*TO DO:*
Where the line with "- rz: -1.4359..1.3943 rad" appears below, start writing out lines exactly, and finish with the line with "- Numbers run", which is included; write out nothing else.

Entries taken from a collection
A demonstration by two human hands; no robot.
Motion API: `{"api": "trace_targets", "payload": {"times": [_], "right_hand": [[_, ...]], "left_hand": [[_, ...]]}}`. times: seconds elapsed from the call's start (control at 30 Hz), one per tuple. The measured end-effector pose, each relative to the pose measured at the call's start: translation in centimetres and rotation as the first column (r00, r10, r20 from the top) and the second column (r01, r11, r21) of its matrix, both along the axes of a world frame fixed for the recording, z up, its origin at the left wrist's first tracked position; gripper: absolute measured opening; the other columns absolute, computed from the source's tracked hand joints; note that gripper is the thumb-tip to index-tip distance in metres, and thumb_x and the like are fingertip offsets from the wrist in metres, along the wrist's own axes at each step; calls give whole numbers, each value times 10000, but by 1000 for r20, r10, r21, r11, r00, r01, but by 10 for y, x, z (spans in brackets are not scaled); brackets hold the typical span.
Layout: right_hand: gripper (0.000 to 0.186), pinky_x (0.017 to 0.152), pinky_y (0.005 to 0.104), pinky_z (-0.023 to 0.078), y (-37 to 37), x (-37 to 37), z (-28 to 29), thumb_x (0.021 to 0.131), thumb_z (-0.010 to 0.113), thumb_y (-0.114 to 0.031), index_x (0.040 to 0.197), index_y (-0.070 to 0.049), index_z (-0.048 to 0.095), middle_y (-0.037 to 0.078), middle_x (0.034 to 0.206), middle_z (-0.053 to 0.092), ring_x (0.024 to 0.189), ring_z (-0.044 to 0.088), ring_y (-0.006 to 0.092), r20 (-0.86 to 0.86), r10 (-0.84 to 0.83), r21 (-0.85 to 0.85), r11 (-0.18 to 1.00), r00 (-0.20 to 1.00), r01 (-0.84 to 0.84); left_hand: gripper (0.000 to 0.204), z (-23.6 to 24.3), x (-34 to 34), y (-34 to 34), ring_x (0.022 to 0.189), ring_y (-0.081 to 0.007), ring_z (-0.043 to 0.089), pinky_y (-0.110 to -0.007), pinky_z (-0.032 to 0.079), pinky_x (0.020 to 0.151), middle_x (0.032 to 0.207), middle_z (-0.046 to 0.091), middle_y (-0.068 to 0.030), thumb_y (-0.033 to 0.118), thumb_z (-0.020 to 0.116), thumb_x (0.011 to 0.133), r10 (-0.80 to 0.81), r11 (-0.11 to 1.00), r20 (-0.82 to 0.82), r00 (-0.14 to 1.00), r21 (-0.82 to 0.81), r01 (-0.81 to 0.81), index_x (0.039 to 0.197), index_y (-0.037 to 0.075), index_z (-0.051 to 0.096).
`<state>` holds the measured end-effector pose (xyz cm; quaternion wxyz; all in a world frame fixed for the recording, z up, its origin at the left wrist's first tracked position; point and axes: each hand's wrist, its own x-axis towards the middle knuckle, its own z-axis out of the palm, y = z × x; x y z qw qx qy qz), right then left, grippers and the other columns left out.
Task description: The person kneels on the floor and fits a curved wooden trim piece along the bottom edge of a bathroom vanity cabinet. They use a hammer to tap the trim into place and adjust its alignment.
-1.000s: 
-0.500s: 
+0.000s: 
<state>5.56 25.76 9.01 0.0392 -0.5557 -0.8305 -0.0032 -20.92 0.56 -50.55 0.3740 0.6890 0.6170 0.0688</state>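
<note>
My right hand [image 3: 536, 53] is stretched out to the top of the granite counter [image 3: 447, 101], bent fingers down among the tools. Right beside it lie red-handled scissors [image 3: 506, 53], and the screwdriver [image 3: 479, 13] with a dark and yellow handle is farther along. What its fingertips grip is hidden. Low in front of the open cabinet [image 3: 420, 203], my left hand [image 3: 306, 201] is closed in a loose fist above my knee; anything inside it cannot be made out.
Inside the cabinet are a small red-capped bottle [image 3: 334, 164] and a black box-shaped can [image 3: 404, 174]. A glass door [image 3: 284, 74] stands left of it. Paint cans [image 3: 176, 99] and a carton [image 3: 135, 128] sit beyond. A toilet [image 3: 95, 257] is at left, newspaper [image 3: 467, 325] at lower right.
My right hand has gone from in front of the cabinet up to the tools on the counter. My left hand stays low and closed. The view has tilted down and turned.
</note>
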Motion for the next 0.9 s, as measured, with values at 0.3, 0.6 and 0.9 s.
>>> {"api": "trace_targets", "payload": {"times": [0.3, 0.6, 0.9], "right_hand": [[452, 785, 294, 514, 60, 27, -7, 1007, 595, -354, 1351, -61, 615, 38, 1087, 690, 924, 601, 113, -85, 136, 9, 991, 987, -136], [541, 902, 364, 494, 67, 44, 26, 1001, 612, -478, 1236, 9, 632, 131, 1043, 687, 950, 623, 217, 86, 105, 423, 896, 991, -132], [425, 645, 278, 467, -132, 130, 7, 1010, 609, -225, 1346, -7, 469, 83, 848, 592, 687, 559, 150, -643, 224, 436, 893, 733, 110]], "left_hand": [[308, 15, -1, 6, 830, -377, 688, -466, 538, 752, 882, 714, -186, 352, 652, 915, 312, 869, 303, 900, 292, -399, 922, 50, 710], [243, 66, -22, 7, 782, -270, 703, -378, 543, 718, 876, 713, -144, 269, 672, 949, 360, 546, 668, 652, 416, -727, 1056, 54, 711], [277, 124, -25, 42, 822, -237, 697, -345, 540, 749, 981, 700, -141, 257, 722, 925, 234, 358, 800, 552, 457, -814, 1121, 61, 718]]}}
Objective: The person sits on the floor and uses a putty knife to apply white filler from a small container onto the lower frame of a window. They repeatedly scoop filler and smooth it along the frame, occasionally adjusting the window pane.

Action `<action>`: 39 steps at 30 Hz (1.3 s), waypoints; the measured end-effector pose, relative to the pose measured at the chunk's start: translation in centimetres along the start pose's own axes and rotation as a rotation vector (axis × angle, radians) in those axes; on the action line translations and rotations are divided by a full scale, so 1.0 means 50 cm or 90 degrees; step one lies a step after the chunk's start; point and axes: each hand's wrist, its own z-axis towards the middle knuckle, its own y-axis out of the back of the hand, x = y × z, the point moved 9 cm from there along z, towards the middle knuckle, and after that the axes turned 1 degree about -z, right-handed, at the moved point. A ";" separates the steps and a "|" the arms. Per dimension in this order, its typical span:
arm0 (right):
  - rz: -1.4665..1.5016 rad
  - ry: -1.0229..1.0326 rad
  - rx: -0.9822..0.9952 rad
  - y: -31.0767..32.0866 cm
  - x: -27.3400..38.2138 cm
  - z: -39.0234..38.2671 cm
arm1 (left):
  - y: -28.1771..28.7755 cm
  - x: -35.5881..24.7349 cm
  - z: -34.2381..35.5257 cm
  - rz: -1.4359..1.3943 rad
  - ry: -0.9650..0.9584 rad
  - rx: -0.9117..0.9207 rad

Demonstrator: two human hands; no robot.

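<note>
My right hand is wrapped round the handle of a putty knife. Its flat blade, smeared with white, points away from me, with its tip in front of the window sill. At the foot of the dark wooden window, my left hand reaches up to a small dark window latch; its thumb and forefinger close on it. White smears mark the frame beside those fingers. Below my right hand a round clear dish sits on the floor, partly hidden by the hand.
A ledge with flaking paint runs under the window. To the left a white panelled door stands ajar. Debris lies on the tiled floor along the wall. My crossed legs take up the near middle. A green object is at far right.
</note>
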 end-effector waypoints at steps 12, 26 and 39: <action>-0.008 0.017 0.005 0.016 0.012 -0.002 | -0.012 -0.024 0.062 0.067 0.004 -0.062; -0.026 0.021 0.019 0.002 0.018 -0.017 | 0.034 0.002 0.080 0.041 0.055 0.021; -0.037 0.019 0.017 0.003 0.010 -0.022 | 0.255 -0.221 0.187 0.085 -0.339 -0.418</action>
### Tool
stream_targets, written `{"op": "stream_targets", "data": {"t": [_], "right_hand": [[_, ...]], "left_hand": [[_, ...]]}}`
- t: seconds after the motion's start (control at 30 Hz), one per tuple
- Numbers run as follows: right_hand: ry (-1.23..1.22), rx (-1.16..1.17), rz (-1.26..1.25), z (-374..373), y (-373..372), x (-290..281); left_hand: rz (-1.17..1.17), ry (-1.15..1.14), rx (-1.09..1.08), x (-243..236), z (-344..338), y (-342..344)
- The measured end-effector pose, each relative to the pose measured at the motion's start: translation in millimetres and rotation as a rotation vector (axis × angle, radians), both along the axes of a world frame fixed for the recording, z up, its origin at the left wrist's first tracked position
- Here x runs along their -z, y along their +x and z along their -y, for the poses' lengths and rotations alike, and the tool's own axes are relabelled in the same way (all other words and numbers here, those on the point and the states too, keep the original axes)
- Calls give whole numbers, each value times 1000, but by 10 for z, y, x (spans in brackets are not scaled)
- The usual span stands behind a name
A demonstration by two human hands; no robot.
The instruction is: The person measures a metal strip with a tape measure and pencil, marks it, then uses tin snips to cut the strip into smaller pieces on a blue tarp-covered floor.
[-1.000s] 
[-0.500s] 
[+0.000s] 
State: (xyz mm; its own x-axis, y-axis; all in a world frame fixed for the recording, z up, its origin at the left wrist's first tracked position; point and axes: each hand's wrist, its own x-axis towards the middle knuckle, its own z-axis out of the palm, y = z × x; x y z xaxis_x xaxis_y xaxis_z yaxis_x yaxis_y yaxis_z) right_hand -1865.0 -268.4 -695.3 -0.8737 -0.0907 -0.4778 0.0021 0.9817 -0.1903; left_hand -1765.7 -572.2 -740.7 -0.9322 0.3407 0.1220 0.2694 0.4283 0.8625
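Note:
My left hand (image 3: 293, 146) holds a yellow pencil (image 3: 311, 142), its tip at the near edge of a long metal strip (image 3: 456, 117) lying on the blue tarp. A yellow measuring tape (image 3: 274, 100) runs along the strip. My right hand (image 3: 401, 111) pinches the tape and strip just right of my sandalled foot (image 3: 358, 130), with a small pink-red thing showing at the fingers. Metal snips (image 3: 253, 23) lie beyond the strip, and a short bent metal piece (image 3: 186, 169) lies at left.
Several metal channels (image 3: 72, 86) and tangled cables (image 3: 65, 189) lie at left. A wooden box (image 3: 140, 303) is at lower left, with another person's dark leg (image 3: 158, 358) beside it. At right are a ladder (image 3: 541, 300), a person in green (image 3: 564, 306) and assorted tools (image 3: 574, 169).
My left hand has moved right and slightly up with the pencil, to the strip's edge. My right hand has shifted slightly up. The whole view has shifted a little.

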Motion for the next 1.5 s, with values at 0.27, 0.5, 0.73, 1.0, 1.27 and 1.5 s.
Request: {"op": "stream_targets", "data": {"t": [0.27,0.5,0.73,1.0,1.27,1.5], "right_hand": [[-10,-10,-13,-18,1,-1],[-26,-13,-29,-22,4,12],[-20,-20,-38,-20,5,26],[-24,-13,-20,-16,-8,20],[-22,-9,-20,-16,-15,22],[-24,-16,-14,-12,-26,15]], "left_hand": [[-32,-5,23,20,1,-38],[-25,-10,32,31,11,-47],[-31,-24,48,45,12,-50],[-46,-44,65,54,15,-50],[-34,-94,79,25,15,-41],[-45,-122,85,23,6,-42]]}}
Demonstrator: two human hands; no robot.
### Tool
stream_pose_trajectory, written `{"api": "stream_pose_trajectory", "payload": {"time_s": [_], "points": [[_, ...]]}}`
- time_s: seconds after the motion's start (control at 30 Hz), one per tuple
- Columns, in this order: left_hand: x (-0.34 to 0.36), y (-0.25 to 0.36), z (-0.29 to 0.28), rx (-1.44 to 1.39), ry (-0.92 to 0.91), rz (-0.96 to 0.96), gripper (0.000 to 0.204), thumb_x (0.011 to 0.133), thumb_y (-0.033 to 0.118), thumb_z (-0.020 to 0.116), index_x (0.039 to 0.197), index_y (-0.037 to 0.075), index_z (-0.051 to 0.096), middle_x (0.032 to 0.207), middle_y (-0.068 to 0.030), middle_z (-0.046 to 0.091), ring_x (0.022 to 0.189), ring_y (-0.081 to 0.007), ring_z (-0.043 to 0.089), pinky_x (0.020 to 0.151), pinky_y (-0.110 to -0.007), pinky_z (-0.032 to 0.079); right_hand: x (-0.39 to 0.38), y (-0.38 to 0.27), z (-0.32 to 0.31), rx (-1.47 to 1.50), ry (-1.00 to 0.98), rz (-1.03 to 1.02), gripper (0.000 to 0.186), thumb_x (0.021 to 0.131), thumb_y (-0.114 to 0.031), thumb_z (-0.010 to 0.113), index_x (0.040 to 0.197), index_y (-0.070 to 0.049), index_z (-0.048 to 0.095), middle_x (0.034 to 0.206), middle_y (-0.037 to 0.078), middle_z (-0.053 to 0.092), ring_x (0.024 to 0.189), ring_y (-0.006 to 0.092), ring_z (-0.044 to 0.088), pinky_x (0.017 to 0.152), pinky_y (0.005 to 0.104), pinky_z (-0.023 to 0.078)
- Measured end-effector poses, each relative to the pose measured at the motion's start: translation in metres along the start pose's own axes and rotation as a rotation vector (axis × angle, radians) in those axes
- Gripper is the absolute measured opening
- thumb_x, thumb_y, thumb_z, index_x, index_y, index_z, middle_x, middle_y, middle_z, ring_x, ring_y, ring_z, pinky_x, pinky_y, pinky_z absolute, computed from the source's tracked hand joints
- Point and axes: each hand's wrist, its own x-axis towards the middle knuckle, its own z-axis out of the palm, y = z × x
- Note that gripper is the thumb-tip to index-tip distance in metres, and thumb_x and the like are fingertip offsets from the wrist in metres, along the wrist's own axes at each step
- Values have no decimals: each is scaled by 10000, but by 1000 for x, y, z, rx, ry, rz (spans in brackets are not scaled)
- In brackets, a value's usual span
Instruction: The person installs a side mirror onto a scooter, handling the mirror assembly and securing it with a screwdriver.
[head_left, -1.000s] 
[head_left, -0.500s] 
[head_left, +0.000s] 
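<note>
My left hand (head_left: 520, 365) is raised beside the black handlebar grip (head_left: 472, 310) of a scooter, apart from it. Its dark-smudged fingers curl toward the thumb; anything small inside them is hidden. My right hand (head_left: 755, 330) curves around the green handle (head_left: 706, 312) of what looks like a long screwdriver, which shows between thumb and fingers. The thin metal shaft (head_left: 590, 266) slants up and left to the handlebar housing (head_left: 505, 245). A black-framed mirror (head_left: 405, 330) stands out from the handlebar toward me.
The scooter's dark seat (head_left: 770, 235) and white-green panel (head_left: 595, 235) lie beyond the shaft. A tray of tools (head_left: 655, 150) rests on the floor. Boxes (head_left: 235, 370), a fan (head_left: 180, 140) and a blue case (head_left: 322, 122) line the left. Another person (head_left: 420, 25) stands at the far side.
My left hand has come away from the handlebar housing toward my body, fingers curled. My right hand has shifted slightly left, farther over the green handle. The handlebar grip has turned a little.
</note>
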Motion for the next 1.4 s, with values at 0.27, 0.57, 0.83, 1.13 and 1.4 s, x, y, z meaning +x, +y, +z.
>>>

*RESPONSE TO THE TASK:*
  - rz: -1.4359..1.3943 rad
  - ry: -0.9650..0.9584 rad
  - rx: -0.9117..0.9207 rad

Demonstrator: two human hands; no robot.

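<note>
My right hand is wrapped round the handle of a putty knife. Its flat blade, smeared with white, points away from me, with its tip in front of the window sill. At the foot of the dark wooden window, my left hand reaches up to a small dark window latch; its thumb and forefinger close on it. White smears mark the frame beside those fingers. Below my right hand a round clear dish sits on the floor, partly hidden by the hand.
A ledge with flaking paint runs under the window. To the left a white panelled door stands ajar. Debris lies on the tiled floor along the wall. My crossed legs take up the near middle. A green object is at far right.
</note>
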 end-effector waypoints at steps 12, 26 and 39: <action>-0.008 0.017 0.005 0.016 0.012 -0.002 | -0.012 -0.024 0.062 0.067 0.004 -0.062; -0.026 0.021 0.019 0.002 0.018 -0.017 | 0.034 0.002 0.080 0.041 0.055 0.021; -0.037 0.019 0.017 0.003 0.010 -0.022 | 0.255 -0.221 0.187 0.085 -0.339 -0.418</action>
### Tool
stream_targets, written `{"op": "stream_targets", "data": {"t": [_], "right_hand": [[_, ...]], "left_hand": [[_, ...]]}}`
- t: seconds after the motion's start (control at 30 Hz), one per tuple
- Numbers run as follows: right_hand: ry (-1.23..1.22), rx (-1.16..1.17), rz (-1.26..1.25), z (-374..373), y (-373..372), x (-290..281); left_hand: rz (-1.17..1.17), ry (-1.15..1.14), rx (-1.09..1.08), x (-243..236), z (-344..338), y (-342..344)

No more output will be produced.